• HOW TO COMPLETE THIS TASK:
Each entry must be returned exactly. None may be omitted.

Stored entries:
-------------------------
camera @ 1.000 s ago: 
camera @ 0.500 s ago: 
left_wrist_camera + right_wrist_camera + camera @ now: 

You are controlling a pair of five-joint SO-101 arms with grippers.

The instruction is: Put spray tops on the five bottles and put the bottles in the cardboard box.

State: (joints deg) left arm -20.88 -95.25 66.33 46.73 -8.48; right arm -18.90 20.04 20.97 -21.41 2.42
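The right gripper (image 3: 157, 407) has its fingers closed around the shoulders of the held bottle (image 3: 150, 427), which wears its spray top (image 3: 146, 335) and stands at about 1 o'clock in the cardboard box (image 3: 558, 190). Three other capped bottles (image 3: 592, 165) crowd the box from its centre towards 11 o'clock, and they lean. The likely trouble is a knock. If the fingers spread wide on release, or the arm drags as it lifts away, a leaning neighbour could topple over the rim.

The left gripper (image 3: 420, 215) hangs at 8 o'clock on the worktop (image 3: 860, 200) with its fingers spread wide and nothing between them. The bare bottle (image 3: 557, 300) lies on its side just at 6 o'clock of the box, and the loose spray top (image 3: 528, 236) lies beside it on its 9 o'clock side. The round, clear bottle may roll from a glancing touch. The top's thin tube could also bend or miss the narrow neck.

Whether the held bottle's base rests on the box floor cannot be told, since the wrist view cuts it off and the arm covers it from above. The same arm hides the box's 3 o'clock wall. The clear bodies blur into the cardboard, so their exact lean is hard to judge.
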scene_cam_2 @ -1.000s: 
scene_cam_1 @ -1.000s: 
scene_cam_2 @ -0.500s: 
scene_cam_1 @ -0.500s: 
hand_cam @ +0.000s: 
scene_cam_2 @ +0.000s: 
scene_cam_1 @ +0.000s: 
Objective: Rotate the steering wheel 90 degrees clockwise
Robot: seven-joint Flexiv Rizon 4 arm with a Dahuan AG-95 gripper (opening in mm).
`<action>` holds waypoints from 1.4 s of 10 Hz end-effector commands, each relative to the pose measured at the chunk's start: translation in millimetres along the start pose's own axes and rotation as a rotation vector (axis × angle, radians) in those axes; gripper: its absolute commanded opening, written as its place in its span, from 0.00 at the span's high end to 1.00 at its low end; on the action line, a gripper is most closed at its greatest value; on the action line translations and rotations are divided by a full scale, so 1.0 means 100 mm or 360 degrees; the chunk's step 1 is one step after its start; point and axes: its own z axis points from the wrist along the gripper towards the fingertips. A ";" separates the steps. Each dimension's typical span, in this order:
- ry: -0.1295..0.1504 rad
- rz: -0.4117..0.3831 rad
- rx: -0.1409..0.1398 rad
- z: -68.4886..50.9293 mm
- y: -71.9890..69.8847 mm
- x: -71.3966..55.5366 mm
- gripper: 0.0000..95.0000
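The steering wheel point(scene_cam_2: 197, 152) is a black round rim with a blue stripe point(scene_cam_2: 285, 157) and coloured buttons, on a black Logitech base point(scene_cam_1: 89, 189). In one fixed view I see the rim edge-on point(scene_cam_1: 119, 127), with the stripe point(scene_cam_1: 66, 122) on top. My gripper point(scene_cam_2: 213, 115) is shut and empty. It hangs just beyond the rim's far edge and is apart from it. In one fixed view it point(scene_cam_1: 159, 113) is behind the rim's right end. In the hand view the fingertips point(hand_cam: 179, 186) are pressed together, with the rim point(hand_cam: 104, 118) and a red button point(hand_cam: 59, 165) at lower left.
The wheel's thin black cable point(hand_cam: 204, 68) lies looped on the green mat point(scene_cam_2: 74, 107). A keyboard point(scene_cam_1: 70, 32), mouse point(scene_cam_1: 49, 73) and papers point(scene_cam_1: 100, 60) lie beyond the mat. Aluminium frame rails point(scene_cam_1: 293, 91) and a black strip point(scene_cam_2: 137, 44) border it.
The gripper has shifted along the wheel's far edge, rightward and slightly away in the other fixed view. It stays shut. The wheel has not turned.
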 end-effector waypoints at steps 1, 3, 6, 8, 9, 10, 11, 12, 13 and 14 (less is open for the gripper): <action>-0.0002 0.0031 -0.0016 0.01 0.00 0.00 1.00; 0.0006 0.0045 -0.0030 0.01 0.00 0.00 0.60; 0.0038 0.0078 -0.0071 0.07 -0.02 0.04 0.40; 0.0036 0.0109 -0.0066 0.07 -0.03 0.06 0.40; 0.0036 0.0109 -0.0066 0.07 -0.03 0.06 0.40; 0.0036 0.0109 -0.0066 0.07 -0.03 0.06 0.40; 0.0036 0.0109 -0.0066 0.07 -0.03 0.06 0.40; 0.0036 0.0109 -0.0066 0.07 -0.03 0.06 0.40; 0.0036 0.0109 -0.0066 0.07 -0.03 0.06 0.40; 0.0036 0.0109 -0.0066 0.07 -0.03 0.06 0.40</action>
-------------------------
• SOLUTION TO THIS PROBLEM:
camera @ 1.000 s ago: 
camera @ 0.500 s ago: 
left_wrist_camera + right_wrist_camera + camera @ now: 

You are controlling a pair of five-joint SO-101 arms with grippers.

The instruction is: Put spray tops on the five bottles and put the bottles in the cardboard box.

State: (joints deg) left arm -20.88 -95.25 66.33 46.73 -8.48; right arm -18.90 20.04 20.97 -21.41 2.42
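The right gripper (image 3: 157, 407) has its fingers closed around the shoulders of the held bottle (image 3: 150, 427), which wears its spray top (image 3: 146, 335) and stands at about 1 o'clock in the cardboard box (image 3: 558, 190). Three other capped bottles (image 3: 592, 165) crowd the box from its centre towards 11 o'clock, and they lean. The likely trouble is a knock. If the fingers spread wide on release, or the arm drags as it lifts away, a leaning neighbour could topple over the rim.

The left gripper (image 3: 420, 215) hangs at 8 o'clock on the worktop (image 3: 860, 200) with its fingers spread wide and nothing between them. The bare bottle (image 3: 557, 300) lies on its side just at 6 o'clock of the box, and the loose spray top (image 3: 528, 236) lies beside it on its 9 o'clock side. The round, clear bottle may roll from a glancing touch. The top's thin tube could also bend or miss the narrow neck.

Whether the held bottle's base rests on the box floor cannot be told, since the wrist view cuts it off and the arm covers it from above. The same arm hides the box's 3 o'clock wall. The clear bodies blur into the cardboard, so their exact lean is hard to judge.
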scene_cam_2 @ -1.000s: 
scene_cam_1 @ -1.000s: 
scene_cam_2 @ -0.500s: 
scene_cam_1 @ -0.500s: 
hand_cam @ +0.000s: 
scene_cam_2 @ +0.000s: 
scene_cam_1 @ +0.000s: 
Objective: Rotate the steering wheel 90 degrees clockwise
Robot: seven-joint Flexiv Rizon 4 arm with a Dahuan AG-95 gripper (opening in mm).
`<action>` holds waypoints from 1.4 s of 10 Hz end-effector commands, each relative to the pose measured at the chunk's start: translation in millimetres along the start pose's own axes and rotation as a rotation vector (axis × angle, radians) in those axes; gripper: its absolute commanded opening, written as its place in its span, from 0.00 at the span's high end to 1.00 at its low end; on the action line, a gripper is most closed at its greatest value; on the action line translations and rotations are divided by a full scale, so 1.0 means 100 mm or 360 degrees; the chunk's step 1 is one step after its start; point and axes: its own z axis points from the wrist along the gripper towards the fingertips. A ";" separates the steps. Each dimension's typical span, in this order:
- ry: -0.1295..0.1504 rad
- rz: -0.4117..0.3831 rad
- rx: -0.1409..0.1398 rad
- z: -68.4886..50.9293 mm
- y: -71.9890..69.8847 mm
- x: -71.3966..55.5366 mm
- gripper: 0.0000..95.0000
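The steering wheel point(scene_cam_2: 197, 152) is a black round rim with a blue stripe point(scene_cam_2: 285, 157) and coloured buttons, on a black Logitech base point(scene_cam_1: 89, 189). In one fixed view I see the rim edge-on point(scene_cam_1: 119, 127), with the stripe point(scene_cam_1: 66, 122) on top. My gripper point(scene_cam_2: 213, 115) is shut and empty. It hangs just beyond the rim's far edge and is apart from it. In one fixed view it point(scene_cam_1: 159, 113) is behind the rim's right end. In the hand view the fingertips point(hand_cam: 179, 186) are pressed together, with the rim point(hand_cam: 104, 118) and a red button point(hand_cam: 59, 165) at lower left.
The wheel's thin black cable point(hand_cam: 204, 68) lies looped on the green mat point(scene_cam_2: 74, 107). A keyboard point(scene_cam_1: 70, 32), mouse point(scene_cam_1: 49, 73) and papers point(scene_cam_1: 100, 60) lie beyond the mat. Aluminium frame rails point(scene_cam_1: 293, 91) and a black strip point(scene_cam_2: 137, 44) border it.
The gripper has shifted along the wheel's far edge, rightward and slightly away in the other fixed view. It stays shut. The wheel has not turned.
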 end-effector waypoints at steps 1, 3, 6, 8, 9, 10, 11, 12, 13 and 14 (less is open for the gripper): <action>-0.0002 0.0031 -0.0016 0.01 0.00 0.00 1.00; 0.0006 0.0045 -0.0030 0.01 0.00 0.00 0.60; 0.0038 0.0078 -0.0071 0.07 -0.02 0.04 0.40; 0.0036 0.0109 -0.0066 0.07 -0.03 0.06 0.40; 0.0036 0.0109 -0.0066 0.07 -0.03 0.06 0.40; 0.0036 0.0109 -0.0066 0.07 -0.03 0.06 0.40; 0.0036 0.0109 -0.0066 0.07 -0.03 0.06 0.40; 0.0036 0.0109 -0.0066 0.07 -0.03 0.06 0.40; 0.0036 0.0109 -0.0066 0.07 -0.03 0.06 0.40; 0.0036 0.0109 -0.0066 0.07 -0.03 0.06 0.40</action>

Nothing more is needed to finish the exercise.